Put into turnaround by Universal Pictures, orphaned by Allied Artists after an unexceptional early screening, nearly dumped onto network television by Lorimar after audiences at a sneak preview started laughing at the wrong times, Billy Wilder‘s second-to-last film as director Fedora was one of the most difficult and stressful of his long and storied career. The legendary writer and director who helped shape a century of American cinema with classics such as Double Indemnity, The Lost Weekend, Sunset Boulevard, Ace in the Hole, Stalag 17, Sabrina, The Seven Year Itch, Some Like It Hot, and The Apartment to name but a few had to endure many tribulations and humiliations just to get work in the 1970’s.

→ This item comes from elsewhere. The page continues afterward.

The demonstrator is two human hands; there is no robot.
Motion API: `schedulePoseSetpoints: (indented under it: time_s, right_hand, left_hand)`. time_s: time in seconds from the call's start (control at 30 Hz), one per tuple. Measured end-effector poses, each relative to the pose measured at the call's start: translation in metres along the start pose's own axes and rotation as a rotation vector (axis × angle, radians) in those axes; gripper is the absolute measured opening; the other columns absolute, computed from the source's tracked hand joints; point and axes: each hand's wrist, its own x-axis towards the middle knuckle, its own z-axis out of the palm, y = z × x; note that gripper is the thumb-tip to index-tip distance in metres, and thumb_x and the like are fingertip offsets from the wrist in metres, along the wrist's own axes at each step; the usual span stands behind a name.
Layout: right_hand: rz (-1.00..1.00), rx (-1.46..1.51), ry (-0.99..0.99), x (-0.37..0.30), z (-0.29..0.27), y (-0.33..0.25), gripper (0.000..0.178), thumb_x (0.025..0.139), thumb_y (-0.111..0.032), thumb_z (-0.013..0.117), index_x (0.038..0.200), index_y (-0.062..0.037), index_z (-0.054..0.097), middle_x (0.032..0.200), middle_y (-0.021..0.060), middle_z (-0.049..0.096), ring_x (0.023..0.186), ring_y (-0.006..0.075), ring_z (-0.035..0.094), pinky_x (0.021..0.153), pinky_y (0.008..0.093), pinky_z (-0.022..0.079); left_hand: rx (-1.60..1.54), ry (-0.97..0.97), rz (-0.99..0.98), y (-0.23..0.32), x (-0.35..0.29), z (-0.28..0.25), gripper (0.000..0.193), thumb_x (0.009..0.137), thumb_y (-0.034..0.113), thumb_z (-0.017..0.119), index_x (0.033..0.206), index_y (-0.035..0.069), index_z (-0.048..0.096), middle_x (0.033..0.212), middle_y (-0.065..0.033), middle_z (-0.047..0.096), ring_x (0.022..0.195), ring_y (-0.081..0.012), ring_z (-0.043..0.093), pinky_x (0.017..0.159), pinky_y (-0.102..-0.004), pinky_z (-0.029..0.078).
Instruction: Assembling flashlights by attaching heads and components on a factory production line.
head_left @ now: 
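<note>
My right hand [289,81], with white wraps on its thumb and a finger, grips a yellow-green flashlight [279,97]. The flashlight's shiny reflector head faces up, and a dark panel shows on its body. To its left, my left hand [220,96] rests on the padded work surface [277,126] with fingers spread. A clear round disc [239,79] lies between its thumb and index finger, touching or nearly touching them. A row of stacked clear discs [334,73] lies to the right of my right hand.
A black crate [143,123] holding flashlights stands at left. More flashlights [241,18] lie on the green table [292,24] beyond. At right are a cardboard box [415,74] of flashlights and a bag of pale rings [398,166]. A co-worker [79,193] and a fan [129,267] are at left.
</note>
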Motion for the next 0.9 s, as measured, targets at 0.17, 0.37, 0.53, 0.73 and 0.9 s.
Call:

The old studio system was no more. Young turk directors like Spielberg, Lucas, Scorsese, DePalma, Bogdanovich, and Cimino had seized control of Hollywood with their inexpensive and immensely profitable and personal films. No longer were audiences flocking to see the last widescreen musical extravaganza or epic historial adventure. Even a revered master of the moving image like Wilder couldn’t get one of his trademark acerbic comedies financed without a fight. Times had certainly changed. To avoid being put out to pasture for good Wilder sought backing for Fedora, an adaptation of a novella penned by actor-turned-writer Tom Tryon, from the Germany-based Bavaria Film, a studio that in the past had provided the funding and assistance to vaunted filmmakers such as Stanley Kubrick, Alfred Hitchcock, Wim Wenders, and Orson Welles. Their sound stages had played host to films like The Sound of Music, The Great Escape, Cabaret, and Willy Wonka and the Chocolate Factory.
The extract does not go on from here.